Алексей приподнял кепку и почесал лоб, потом поднялся и сам.
Кончился обеденный отдых, — нужно было снова начинать выстругивать филенки для дверей.
Максим, наскоро разрезав пополам еще двух ос, сложил свой ножичек, вздохнул и сказал задумчиво:
— Али пойтить опростаться?
И когда он вышел из двери балагана, а за ним заковылял Лука на деревяшке, Алексей внимательно поглядел на ящик новых трехдюймовых гвоздей, стоящий под верстаком, потом еще внимательнее на сквозящие стены балагана, кашлянул и, решительно запустив правую руку в ящик, набрал гвоздей сколько могла держать рука и, отвернув фартук справа, проворно высыпал их в карман широких штанов… Потом он зевнул, еще раз оглядел обшивку балагана и, не желая терять ни секунды, запустил в ящик левую руку, отвернул левую полу фартука и уверенно высыпал гвозди в левый карман.
Крым, Алушта.
Сентябрь 28 г.
Блистательная жизнь*
I
До четырех лет он совсем почему-то не говорил, и первое слово, которое он твердо усвоил и вполне правильно произнес, так же как твердо говорили его отец и мать, содержатели маленькой пивной, было: «Откубрить». Можно было думать, судя по такому началу, что из него выйдет горький пьяница, но нет, не пьяница, а совсем напротив, вышел из него трезвейший и рассудительный человек.
Даже и женился он, имея тридцать два года от роду, только тогда, когда очень дешево, по случаю, приобрел небольшой домик на окраине города: иначе куда же было ввести жену как хозяйку?

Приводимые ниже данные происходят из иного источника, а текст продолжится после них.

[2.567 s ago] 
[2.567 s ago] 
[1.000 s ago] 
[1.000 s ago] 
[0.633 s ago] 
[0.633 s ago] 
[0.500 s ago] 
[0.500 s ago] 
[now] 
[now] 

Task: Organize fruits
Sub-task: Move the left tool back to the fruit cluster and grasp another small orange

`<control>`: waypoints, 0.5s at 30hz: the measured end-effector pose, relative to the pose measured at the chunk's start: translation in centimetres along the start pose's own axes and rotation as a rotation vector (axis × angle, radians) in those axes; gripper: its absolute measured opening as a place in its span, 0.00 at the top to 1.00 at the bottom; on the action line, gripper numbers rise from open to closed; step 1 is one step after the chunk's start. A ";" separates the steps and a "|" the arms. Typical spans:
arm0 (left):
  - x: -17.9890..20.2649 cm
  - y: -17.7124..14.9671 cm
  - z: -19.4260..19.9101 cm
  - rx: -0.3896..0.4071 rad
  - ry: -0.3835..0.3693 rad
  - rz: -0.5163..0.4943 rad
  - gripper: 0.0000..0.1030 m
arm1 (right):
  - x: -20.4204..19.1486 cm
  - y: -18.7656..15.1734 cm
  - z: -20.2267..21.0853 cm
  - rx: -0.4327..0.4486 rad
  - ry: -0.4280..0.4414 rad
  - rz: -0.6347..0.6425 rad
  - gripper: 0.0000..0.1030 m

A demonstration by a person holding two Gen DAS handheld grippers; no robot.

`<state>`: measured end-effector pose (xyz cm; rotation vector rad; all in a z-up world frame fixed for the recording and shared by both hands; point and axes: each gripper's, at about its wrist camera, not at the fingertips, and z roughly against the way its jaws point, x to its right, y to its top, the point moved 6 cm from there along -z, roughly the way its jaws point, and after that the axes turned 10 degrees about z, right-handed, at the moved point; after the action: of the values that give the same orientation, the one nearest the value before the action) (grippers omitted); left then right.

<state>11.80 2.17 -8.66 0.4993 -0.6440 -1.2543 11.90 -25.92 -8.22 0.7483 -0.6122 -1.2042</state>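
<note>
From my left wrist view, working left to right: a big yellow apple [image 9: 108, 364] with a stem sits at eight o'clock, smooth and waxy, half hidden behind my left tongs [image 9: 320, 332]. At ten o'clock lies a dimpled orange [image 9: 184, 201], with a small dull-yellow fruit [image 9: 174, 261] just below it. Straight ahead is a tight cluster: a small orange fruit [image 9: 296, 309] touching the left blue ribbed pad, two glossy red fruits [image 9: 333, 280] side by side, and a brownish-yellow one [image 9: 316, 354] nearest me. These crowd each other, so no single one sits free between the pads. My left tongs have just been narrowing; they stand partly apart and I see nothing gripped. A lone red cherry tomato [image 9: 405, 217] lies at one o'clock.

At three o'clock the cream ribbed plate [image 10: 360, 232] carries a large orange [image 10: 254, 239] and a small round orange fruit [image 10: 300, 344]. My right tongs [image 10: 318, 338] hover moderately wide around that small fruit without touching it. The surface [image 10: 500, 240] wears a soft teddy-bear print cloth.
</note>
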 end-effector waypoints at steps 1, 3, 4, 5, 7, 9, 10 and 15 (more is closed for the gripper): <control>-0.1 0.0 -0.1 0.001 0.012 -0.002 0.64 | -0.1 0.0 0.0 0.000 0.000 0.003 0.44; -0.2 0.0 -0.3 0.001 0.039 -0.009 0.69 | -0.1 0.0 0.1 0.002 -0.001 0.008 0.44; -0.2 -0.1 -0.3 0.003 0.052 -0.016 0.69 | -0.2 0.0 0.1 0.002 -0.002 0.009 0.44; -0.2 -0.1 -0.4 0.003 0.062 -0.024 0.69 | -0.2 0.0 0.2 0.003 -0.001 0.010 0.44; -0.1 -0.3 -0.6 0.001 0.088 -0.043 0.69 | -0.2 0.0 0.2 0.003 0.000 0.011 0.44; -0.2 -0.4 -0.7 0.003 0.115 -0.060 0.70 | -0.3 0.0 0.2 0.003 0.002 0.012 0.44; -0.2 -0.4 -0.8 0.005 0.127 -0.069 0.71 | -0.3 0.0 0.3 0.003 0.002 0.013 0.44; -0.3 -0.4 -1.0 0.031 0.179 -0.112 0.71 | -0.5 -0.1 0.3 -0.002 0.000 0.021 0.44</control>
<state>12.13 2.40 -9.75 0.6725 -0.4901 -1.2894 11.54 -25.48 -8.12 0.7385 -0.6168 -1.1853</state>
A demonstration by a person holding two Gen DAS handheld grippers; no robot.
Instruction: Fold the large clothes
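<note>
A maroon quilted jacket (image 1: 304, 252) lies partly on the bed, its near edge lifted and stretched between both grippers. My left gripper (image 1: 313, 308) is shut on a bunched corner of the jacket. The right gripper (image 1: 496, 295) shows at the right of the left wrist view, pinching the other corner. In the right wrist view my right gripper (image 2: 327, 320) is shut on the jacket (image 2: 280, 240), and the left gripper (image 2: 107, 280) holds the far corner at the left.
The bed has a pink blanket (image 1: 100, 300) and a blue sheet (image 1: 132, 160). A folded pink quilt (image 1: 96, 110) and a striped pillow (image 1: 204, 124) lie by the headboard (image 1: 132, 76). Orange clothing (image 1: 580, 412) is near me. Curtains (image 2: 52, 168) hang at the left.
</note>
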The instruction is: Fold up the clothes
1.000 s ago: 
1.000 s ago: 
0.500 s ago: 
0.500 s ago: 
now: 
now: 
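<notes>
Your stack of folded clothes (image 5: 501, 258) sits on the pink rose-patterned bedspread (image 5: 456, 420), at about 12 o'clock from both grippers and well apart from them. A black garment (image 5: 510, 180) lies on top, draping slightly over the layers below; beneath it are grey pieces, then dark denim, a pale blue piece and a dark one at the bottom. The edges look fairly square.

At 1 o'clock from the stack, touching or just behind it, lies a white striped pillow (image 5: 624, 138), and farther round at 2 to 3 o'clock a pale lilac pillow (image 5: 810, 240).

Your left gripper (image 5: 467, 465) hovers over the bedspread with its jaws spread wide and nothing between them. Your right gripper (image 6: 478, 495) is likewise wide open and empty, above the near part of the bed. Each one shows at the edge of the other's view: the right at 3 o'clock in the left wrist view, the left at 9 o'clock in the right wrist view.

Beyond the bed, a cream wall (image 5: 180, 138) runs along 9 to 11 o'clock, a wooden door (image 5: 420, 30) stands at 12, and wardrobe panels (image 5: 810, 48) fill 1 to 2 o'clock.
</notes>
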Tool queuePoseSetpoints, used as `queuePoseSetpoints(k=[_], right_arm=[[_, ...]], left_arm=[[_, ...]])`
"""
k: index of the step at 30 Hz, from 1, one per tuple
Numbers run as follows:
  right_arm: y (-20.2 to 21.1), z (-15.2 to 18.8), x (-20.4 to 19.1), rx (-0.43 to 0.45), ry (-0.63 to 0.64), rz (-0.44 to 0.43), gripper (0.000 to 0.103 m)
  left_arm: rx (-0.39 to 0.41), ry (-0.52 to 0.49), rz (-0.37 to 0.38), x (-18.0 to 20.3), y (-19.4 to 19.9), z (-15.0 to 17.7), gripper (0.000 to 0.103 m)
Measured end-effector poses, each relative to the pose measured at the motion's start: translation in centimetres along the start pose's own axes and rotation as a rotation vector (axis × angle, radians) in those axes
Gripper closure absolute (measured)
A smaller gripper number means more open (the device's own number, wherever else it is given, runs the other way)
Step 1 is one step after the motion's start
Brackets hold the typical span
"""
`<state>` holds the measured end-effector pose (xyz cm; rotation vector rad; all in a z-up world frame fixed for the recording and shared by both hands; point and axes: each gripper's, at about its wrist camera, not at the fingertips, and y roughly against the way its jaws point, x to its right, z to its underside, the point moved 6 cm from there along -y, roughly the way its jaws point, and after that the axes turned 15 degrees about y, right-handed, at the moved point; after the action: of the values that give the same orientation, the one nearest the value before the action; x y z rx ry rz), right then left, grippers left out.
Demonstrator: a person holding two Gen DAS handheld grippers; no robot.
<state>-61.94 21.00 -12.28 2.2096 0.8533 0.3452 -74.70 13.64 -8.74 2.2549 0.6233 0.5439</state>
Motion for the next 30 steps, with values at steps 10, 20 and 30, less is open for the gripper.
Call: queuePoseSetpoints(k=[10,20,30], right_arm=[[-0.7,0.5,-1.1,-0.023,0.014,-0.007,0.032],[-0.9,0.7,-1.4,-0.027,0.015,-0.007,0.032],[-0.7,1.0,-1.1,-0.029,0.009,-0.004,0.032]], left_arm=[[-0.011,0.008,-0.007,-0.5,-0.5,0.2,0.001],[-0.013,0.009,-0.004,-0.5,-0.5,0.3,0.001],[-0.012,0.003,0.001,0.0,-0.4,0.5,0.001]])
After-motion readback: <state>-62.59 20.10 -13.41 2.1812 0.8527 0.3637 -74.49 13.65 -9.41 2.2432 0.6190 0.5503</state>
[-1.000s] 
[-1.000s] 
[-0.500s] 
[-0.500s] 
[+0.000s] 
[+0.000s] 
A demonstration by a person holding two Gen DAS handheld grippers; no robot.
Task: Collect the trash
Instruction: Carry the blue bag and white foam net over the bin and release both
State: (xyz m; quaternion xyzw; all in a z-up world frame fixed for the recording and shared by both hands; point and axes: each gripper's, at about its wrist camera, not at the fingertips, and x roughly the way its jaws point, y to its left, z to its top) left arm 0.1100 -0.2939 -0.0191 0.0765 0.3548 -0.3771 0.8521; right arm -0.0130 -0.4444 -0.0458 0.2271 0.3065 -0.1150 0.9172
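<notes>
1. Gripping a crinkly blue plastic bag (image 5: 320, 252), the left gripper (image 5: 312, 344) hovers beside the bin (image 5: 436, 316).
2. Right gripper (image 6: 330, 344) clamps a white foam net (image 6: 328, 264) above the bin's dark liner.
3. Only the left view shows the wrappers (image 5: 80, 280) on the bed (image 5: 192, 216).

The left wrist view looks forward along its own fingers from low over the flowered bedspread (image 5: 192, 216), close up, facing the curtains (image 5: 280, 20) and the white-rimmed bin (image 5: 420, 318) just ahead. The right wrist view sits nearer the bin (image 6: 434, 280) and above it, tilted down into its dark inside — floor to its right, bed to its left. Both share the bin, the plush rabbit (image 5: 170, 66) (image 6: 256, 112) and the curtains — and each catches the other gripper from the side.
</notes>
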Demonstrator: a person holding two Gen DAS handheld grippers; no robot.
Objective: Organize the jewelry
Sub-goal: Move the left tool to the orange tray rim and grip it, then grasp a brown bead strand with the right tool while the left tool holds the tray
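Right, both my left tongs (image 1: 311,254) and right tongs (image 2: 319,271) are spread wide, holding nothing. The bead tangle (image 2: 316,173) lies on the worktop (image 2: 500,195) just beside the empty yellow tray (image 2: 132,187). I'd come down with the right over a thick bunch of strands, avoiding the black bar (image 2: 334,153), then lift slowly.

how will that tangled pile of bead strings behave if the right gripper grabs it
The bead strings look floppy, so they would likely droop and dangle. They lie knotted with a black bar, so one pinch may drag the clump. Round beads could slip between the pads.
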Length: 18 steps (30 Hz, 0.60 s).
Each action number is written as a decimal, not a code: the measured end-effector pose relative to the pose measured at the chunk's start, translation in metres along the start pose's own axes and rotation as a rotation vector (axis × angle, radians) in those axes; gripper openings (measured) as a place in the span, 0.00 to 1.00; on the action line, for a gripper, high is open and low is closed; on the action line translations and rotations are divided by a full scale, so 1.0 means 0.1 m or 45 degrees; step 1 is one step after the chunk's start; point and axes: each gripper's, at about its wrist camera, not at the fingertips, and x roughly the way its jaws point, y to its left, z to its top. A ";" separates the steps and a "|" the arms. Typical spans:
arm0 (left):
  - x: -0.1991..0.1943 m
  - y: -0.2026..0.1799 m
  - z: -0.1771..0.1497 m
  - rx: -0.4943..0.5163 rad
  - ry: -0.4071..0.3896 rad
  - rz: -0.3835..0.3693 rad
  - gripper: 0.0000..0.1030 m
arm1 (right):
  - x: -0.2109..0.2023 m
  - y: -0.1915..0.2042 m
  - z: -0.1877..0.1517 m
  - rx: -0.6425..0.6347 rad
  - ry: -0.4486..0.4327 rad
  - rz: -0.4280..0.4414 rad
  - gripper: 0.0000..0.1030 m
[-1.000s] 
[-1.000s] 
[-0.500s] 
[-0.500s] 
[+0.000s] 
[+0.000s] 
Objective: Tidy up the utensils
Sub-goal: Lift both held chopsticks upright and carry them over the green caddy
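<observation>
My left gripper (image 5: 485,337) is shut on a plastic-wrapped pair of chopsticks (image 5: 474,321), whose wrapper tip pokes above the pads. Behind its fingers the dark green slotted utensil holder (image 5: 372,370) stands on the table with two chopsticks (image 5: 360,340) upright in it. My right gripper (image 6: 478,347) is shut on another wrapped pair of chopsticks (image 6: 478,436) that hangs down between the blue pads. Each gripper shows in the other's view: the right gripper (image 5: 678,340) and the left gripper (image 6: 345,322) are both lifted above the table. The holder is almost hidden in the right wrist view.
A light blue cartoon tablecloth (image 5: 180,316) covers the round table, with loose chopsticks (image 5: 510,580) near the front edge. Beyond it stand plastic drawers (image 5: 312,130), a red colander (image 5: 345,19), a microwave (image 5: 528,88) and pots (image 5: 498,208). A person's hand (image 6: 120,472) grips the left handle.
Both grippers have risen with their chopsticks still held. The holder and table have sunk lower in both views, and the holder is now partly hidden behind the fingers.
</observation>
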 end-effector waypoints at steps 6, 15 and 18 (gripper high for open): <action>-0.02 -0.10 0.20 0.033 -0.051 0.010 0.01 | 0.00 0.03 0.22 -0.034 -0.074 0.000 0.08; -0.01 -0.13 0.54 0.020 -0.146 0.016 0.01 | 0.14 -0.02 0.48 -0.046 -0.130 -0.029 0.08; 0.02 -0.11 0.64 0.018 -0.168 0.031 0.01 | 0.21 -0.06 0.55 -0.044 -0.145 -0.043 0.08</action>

Говорили, что, кроме домашней рухляди, он и приданого за нею никакого не взял, и этому можно было поверить.
Служба у него была хотя и в частной страховой конторе, но прочная, и казалось бы, причин для беспокойства не появлялось, однако странный человек этот всегда имел необычайно озабоченный вид и не улыбался: может быть, не умел делать этого и в детстве.